**TASK STATEMENT:** Every line of the material that mentions the word "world" should be copied out.

**SUPPLIED MATERIAL:**
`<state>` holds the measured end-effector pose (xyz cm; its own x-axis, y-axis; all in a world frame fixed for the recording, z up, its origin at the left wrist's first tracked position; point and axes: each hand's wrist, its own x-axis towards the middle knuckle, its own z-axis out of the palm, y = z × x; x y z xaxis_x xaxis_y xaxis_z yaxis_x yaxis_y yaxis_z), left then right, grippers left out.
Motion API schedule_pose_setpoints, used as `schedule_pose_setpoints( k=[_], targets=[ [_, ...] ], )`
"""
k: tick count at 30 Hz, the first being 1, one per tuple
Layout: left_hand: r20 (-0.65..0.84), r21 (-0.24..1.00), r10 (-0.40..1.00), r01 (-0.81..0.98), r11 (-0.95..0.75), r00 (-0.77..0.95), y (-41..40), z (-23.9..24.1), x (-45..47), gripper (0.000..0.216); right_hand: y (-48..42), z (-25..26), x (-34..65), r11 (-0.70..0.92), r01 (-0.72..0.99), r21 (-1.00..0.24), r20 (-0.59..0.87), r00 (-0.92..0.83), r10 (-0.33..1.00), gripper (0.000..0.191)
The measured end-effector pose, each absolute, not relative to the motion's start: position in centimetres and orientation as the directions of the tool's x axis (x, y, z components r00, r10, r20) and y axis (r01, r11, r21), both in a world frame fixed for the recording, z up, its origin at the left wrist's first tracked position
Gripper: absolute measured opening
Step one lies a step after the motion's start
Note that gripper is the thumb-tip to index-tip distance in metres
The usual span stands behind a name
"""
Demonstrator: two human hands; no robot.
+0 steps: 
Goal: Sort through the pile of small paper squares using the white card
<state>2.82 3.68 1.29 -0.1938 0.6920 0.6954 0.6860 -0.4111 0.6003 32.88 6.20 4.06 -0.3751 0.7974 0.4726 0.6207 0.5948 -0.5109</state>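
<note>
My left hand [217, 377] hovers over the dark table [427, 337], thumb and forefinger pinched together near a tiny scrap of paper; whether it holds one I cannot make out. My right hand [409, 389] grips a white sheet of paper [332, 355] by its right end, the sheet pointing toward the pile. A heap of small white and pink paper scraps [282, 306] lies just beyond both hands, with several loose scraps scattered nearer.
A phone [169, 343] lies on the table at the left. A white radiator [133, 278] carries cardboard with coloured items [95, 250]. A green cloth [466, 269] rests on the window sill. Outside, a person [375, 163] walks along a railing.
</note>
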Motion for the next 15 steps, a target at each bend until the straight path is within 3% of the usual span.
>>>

**TASK SOLUTION:**
`<state>` holds the measured end-effector pose (xyz cm; its own x-axis, y-axis; all in a world frame fixed for the recording, z up, its origin at the left wrist's first tracked position; point and axes: each hand's wrist, its own x-axis towards the middle knuckle, its own z-axis out of the palm, y = z × x; x y z xaxis_x xaxis_y xaxis_z yaxis_x yaxis_y yaxis_z), left then right, grippers left out.
The measured end-effector pose, each absolute, not relative to the motion's start: position in centimetres and orientation as the directions of the tool's x axis (x, y, z components r00, r10, r20) and y axis (r01, r11, r21), both in a world frame fixed for the recording, z up, its origin at the left wrist's first tracked position

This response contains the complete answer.